Weirdly, the city feels like something of a brand graveyard, as every flat surface that was once covered in an image of Lenin (when I last visited, in 1986, pre-Glasnost, they were literally everywhere) has now been replaced by a neon luxury logo. The city I once knew is unrecognisable, and where the wide streets were once peppered with figures with the smallest shopping bags, now they're full of Audis and Mercedes packed up with designer holdalls.
Moscow is still the great melting pot of northern Europe, though. I was in town for the AngloMockba Festival, another of Pablo Ganguli's extraordinary cultural festivals, this one attended by the likes of Michael Nyman, Gavin Turk, Martha Fiennes, Michael Craig-Martin and Stephen Frears. After my talk we all decamped to the John Dunne, a pretty fair approximation of a traditional British pub, so traditional that Stephen Frears ordered chicken tikka masala, and Michael Nyman wolfed down a steak and kidney pie.

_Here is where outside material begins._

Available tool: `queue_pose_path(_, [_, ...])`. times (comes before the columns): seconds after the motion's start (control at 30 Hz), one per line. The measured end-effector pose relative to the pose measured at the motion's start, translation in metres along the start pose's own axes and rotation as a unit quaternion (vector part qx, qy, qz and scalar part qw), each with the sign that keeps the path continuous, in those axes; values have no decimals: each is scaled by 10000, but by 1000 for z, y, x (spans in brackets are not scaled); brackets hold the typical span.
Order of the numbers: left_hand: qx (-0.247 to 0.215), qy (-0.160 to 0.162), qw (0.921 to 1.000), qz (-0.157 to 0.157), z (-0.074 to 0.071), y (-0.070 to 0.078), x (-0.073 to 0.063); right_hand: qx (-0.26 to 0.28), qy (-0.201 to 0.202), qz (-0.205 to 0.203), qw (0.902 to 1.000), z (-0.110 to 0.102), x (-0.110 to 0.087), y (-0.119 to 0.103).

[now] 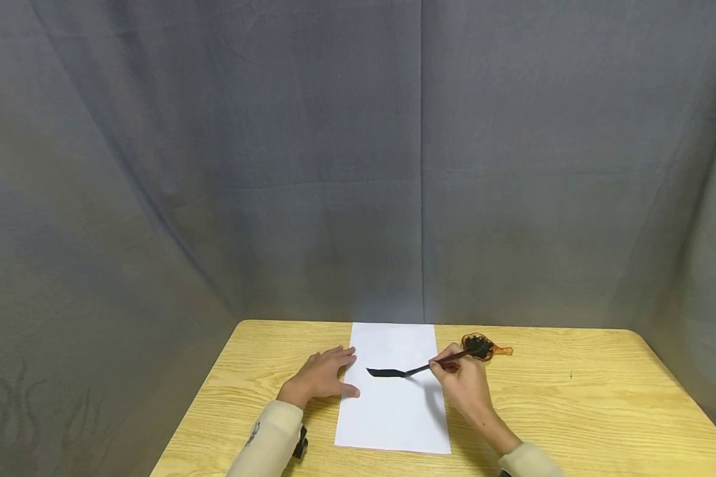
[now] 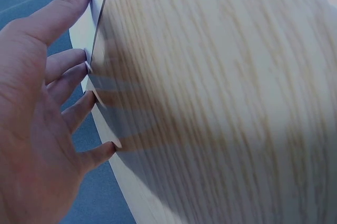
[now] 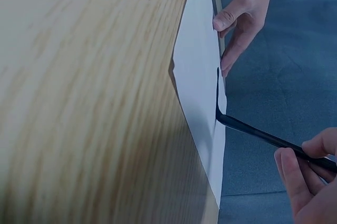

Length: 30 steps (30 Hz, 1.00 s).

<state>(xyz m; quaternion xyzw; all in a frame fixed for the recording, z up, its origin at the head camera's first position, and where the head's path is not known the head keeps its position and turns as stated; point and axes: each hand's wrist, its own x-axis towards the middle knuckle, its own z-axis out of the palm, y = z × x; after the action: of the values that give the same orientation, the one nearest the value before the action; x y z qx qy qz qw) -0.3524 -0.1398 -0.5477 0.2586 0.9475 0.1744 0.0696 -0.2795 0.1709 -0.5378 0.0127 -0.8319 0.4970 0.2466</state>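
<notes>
A white sheet of paper (image 1: pixel 388 421) lies on the wooden table. Across its upper half runs a thick, black, nearly horizontal stroke (image 1: pixel 384 373). My right hand (image 1: pixel 467 389) pinches the dark handle of an ink brush (image 1: pixel 422 368) between thumb and fingers. The brush slants down to the left, its tip at the stroke's right end; the right wrist view shows the bristles bent against the paper. My left hand (image 1: pixel 321 377) rests at the sheet's left edge, fingers spread and thumb on the paper. In the left wrist view, the left hand's fingertips (image 2: pixel 108 149) touch down along that edge.
Behind my right hand sits an amber-brown dish with a short handle (image 1: pixel 504 350) and a dark inside; the brush's upper end overlaps it in the head view. Grey curtains (image 1: pixel 334 165) hang around the table's back and sides. Beside my left sleeve is a small black object (image 1: pixel 301 442).
</notes>
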Motion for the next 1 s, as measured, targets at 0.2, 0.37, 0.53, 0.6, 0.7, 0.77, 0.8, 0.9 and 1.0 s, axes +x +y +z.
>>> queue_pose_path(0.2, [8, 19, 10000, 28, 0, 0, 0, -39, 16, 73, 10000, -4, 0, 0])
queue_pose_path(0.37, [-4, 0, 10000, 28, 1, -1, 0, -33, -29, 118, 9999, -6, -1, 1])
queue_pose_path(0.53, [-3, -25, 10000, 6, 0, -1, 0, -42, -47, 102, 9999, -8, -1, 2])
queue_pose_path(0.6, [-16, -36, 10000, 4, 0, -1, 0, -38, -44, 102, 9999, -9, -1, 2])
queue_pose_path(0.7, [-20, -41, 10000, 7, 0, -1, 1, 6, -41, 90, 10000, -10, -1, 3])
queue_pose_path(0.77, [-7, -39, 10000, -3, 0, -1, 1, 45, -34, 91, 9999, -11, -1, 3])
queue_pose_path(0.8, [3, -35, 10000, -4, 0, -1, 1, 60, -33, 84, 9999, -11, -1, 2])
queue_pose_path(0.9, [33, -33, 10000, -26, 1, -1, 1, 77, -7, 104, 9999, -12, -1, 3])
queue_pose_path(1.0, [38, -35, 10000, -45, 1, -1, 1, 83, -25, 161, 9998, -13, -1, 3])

The night before, in the basement of The Most (a brilliant restaurant/nightclub combo), William Orbit turned the room into a blur of pre-apocalyptic noise, the dance floor awash with long-limbed beauties and their burly, shorn-haired men (Frears had long-since departed for a moonlit walk around Red Square: "Whenever I hear the word 'DJ' I tend to walk in the other direction"). The locals wore sunglasses and drank cocktails, the visitors drank industrial-strength vodka. In Moscow, like most other places in the world, you can always dance away a recession.